**TASK STATEMENT**: Could you repeat the whole listing below exactly as it stands?

**DATA SUPPLIED**:

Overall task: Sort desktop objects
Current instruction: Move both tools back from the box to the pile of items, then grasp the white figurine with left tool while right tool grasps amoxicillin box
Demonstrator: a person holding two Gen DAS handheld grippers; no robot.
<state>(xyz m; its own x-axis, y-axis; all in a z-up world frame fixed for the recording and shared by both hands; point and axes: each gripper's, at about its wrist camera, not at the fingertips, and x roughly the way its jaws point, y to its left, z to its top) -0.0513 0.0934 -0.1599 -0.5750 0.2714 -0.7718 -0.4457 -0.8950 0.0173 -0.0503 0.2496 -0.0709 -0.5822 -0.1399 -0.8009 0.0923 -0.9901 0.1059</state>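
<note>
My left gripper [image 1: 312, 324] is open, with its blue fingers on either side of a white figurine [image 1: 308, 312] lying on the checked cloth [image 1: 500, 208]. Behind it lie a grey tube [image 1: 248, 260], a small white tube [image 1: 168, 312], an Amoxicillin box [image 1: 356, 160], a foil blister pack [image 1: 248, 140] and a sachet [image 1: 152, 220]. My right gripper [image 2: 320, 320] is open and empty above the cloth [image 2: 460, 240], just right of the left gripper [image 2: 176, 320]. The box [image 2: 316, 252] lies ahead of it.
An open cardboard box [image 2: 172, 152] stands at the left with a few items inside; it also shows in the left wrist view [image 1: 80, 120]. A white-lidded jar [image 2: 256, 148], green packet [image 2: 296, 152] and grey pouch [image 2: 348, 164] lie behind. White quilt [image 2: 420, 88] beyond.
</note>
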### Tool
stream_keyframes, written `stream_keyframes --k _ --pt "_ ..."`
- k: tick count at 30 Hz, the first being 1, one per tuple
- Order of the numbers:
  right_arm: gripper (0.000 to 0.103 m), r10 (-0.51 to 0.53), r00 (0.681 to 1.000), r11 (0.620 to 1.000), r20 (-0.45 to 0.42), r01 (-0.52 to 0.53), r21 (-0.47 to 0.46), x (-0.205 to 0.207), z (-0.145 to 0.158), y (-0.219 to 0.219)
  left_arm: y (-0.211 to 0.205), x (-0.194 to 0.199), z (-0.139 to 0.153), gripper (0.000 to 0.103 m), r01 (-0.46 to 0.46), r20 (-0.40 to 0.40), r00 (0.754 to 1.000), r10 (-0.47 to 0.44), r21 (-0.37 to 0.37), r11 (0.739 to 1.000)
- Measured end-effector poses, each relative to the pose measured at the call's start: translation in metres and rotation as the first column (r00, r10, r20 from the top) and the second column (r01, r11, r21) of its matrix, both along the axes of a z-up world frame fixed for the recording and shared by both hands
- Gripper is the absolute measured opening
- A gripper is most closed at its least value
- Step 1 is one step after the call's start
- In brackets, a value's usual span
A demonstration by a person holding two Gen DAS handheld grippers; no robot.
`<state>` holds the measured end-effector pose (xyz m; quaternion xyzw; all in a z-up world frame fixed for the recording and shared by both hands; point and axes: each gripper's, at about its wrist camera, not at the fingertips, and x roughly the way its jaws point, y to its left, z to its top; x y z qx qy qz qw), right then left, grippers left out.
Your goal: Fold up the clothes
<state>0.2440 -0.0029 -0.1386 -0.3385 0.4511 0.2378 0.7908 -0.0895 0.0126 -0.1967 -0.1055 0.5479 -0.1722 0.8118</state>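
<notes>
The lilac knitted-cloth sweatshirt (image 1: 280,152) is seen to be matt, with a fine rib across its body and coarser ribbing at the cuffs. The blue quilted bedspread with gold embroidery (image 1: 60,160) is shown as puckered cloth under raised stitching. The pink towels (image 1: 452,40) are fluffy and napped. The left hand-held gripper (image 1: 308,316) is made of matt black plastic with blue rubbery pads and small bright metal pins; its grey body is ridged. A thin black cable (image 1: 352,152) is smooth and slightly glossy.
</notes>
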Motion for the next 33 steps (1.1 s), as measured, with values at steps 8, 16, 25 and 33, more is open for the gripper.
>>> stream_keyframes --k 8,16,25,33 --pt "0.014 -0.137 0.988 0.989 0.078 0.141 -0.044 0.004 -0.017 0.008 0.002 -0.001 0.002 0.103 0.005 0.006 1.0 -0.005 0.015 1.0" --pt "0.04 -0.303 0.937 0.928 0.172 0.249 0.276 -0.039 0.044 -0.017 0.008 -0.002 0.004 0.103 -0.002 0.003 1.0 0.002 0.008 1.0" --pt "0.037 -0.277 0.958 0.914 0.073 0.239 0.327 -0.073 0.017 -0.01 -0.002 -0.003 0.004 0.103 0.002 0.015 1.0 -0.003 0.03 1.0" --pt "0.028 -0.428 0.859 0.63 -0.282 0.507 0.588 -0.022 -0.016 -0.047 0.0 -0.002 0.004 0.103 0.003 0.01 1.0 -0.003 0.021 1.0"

**RESPONSE FOR THIS EXERCISE**:
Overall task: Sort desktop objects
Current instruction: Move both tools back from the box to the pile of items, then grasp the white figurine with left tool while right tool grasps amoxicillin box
Demonstrator: a person holding two Gen DAS handheld grippers; no robot.
<state>(xyz m; its own x-axis, y-axis; all in a z-up world frame fixed for the recording and shared by both hands; point and axes: each gripper's, at about its wrist camera, not at the fingertips, and x roughly the way its jaws point, y to its left, z to its top) -0.0513 0.0934 -0.1599 -0.5750 0.2714 -0.7718 -0.4457 -0.8950 0.0173 -0.0503 0.2496 -0.0709 -0.5822 -0.1399 -0.8009 0.0923 -0.9901 0.1059</state>
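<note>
My left gripper [image 1: 312, 324] is open, with its blue fingers on either side of a white figurine [image 1: 308, 312] lying on the checked cloth [image 1: 500, 208]. Behind it lie a grey tube [image 1: 248, 260], a small white tube [image 1: 168, 312], an Amoxicillin box [image 1: 356, 160], a foil blister pack [image 1: 248, 140] and a sachet [image 1: 152, 220]. My right gripper [image 2: 320, 320] is open and empty above the cloth [image 2: 460, 240], just right of the left gripper [image 2: 176, 320]. The box [image 2: 316, 252] lies ahead of it.
An open cardboard box [image 2: 172, 152] stands at the left with a few items inside; it also shows in the left wrist view [image 1: 80, 120]. A white-lidded jar [image 2: 256, 148], green packet [image 2: 296, 152] and grey pouch [image 2: 348, 164] lie behind. White quilt [image 2: 420, 88] beyond.
</note>
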### Tool
stream_keyframes, written `stream_keyframes --k _ --pt "_ ..."`
- k: tick count at 30 Hz, the first being 1, one per tuple
- Order of the numbers:
  right_arm: gripper (0.000 to 0.103 m), r10 (-0.51 to 0.53), r00 (0.681 to 1.000), r11 (0.620 to 1.000), r20 (-0.45 to 0.42), r01 (-0.52 to 0.53), r21 (-0.47 to 0.46), x (-0.205 to 0.207), z (-0.145 to 0.158), y (-0.219 to 0.219)
  left_arm: y (-0.211 to 0.205), x (-0.194 to 0.199), z (-0.139 to 0.153), gripper (0.000 to 0.103 m), r01 (-0.46 to 0.46), r20 (-0.40 to 0.40), r00 (0.754 to 1.000), r10 (-0.47 to 0.44), r21 (-0.37 to 0.37), r11 (0.739 to 1.000)
- Measured end-effector poses, each relative to the pose measured at the call's start: translation in metres and rotation as the first column (r00, r10, r20 from the top) and the second column (r01, r11, r21) of its matrix, both along the axes of a z-up world frame fixed for the recording and shared by both hands
- Gripper is the absolute measured opening
- A gripper is most closed at its least value
- Step 1 is one step after the call's start
- In brackets, a value's usual span
A demonstration by a person holding two Gen DAS handheld grippers; no robot.
`<state>` holds the measured end-effector pose (xyz m; quaternion xyzw; all in a z-up world frame fixed for the recording and shared by both hands; point and axes: each gripper's, at about its wrist camera, not at the fingertips, and x roughly the way its jaws point, y to its left, z to its top; x y z qx qy qz qw), right then left, grippers left out.
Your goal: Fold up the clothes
<state>0.2440 -0.0029 -0.1386 -0.3385 0.4511 0.2378 0.7908 -0.0895 0.0126 -0.1967 -0.1055 0.5479 -0.1722 0.8118</state>
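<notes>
The lilac knitted-cloth sweatshirt (image 1: 280,152) is seen to be matt, with a fine rib across its body and coarser ribbing at the cuffs. The blue quilted bedspread with gold embroidery (image 1: 60,160) is shown as puckered cloth under raised stitching. The pink towels (image 1: 452,40) are fluffy and napped. The left hand-held gripper (image 1: 308,316) is made of matt black plastic with blue rubbery pads and small bright metal pins; its grey body is ridged. A thin black cable (image 1: 352,152) is smooth and slightly glossy.
</notes>
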Motion for the next 33 steps (1.1 s), as measured, with values at steps 8, 16, 25 and 33, more is open for the gripper.
>>> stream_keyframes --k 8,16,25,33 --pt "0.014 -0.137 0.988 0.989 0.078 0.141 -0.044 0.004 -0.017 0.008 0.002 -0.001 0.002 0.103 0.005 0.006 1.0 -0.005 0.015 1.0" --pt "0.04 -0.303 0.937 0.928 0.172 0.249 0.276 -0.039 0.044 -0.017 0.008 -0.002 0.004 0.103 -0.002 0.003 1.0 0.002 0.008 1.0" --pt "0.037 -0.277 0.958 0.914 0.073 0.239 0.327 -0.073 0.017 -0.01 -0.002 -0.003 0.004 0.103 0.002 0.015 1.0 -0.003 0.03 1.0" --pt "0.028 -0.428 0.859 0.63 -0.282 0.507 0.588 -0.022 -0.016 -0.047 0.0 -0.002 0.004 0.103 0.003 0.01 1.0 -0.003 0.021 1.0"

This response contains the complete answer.